Ideas among us
By
    Photo Illustration by North by Northwestern Staff / North by Northwestern

    On Easter Sunday, Groovebug’s co-founders are eating Vietnamese sandwiches and drinking beer at the small card table in their empty office. Soon they’ll be back at the whiteboard, brainstorming ideas for their app, a personalized iPad music magazine. It compiles music, video, news and similar artists according to the user’s tastes.

    Both Jeremiah Seraphine and Neal Ehardt are still students — Seraphine in Medill’s graduate Integrated Marketing Communications program and Ehardt in McCormick’s undergraduate computer science department. Both have cut their workload to one class a quarter to devote more time to growing their startup, which they founded last year as part of NUvention: Web, a Northwestern entrepreneurship class.

    Because of Groovebug, Ehardt will put in a fifth year at McCormick.
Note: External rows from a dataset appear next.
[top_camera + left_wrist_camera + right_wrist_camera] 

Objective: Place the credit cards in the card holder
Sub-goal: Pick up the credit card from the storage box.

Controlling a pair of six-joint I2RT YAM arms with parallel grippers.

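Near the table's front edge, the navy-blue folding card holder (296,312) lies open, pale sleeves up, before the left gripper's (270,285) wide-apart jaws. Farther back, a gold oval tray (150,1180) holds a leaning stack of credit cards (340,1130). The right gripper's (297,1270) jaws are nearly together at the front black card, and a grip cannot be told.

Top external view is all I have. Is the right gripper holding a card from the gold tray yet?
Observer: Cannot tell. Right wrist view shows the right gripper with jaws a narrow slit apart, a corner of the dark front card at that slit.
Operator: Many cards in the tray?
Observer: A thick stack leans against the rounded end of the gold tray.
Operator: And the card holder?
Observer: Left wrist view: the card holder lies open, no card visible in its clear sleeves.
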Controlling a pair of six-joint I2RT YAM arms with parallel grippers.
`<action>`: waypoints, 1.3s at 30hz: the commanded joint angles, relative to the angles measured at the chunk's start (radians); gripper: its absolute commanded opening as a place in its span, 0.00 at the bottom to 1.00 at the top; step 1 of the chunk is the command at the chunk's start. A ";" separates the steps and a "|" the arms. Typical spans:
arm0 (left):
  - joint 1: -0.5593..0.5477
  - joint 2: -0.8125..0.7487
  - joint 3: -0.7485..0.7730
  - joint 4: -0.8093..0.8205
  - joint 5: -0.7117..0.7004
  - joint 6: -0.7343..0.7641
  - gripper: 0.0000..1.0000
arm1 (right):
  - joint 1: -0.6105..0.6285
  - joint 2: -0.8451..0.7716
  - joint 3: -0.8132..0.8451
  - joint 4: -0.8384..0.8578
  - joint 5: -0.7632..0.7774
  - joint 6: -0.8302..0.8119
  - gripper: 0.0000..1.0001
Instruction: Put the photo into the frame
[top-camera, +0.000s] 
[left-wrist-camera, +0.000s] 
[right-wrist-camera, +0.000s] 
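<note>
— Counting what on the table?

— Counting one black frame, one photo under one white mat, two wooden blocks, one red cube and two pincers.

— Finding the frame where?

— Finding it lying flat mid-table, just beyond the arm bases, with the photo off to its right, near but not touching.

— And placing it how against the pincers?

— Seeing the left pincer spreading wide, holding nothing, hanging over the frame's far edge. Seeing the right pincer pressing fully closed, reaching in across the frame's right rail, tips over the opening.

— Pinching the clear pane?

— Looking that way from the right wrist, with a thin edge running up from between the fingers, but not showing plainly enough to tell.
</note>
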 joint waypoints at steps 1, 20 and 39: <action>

That’s not unusual for an engineer, and he talks about the decision to prolong his college career as if it was the obvious choice. “Having your own startup? That’s enough to make me stay,” he says. His position as Groovebug’s chief technology officer has given him a different skillset than what he learned in the classroom. But as the co-founder of a decently successful venture, it wouldn’t be unprecedented for him to drop out entirely, following in the footsteps of Bill Gates, Mark Zuckerberg or even Garrett Ullom, who dropped out of Northwestern in 2010 to develop another NUvention: Web startup, a successful social media marketing company called Adaptly.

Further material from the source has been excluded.